Bioavailability enhancement of vitamin E TPGS liposomes of nintedanib esylate: formulation optimization, cytotoxicity and pharmacokinetic studies was written by Kala, Shabari Girinath;Chinni, Santhivardhan. And the article was included in Drug Delivery and Translational Research in 2022.Related Products of 656247-18-6 The following contents are mentioned in the article:
Abstract: Nintedanib esylate is a kinase inhibitor designated for the cure of non-small cell lung cancer suffered from first-pass metabolism which resulted in low oral bioavailability (∼ 4.7).

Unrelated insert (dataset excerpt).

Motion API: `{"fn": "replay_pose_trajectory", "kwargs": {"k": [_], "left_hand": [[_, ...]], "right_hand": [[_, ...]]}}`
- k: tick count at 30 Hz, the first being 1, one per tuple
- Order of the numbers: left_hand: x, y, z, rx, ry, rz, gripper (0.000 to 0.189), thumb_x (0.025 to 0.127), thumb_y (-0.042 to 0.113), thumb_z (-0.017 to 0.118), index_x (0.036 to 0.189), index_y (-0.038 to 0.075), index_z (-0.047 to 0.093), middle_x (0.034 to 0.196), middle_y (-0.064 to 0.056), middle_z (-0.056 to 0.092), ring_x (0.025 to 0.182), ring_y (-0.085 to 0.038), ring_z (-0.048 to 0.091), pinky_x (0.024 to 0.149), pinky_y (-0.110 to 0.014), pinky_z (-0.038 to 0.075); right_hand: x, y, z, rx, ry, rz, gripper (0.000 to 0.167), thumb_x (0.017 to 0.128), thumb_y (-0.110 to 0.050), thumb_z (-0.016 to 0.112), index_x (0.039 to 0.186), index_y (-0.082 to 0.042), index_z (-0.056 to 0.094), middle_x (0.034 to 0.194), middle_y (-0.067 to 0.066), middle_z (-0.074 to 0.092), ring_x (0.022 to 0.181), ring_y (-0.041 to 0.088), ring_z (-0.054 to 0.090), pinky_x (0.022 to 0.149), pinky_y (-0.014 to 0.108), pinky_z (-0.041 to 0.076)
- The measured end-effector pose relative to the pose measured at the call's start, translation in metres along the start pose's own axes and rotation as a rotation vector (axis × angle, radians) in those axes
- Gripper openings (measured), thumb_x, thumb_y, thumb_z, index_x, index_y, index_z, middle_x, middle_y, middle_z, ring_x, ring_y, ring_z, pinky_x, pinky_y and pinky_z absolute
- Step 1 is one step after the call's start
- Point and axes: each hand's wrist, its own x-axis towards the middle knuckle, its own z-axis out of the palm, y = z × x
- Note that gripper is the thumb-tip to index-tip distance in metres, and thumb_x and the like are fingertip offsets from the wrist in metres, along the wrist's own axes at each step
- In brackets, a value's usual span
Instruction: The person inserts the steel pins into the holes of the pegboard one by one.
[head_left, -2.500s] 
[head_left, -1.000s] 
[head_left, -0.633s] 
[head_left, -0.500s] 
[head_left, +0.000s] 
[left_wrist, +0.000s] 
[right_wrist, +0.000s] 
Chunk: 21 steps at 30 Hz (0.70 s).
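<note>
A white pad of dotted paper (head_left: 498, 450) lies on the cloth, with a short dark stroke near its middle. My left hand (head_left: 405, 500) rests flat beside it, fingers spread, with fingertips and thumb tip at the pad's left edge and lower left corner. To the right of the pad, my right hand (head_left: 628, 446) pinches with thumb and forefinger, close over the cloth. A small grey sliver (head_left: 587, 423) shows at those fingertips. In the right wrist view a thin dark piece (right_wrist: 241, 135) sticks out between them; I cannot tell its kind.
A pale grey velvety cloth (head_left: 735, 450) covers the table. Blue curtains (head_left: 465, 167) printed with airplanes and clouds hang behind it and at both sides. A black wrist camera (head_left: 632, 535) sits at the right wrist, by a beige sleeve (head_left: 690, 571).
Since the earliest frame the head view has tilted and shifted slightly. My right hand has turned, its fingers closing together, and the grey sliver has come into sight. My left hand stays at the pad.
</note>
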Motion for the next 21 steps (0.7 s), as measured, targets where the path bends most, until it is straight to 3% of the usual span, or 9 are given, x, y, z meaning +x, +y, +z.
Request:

The exploration intended to increase the oral bioavailability of drug by means of D-alpha-tocopheryl polyethylene glycol 1000 succinate (TPGS) liposomes. The nintedanib esylate-loaded TPGS liposomes were prepared by thin-film hydration method by optimizing process parameters like phospholipids:cholesterol ratio, drug loading and sonication time through the design of experiments The drug′s behavior was studied using a variety of techniques, including physicochem. characterization and in vitro and in vivo studies. TPGS liposomes had a particle size of 125 ± 6.7 nm, entrapment efficiency of 88.6 ± 4.1and zeta potential of + 46 ± 2.8 mV. X-ray diffraction anal. revealed the drug was converted to partially amorphous state, while transmission electron microscope images showed the spherical shape with TPGS on the surface of liposomes. The formulation showed Higuchi kinetics with sustained drug release of 92in 36 h. Cellular uptake of C-6-labeled liposomes was observed in A-549 cells and cytotoxicity testing revealed that liposomes were more effective than marketed formulation. The preparation was found stable in stability chamber and simulated fluids. Liposomal oral bioavailability was ∼ 6.23 times greater in Sprague-Dawley male rats compared to marketed formulation, according to in vivo pharmacokinetic data. Liposomes performed better than marketed capsules upon oral administration because of the prolonged drug release and increased oral bioavailability; as a result, the developed formulation can become a successful strategy in cancer chemotherapy. This study involved multiple reactions and reactants, such as (Z)-Methyl 3-(((4-(N-methyl-2-(4-methylpiperazin-1-yl)acetamido)phenyl)amino)(phenyl)methylene)-2-oxoindoline-6-carboxylate ethanesulfonate (cas: 656247-18-6Related Products of 656247-18-6).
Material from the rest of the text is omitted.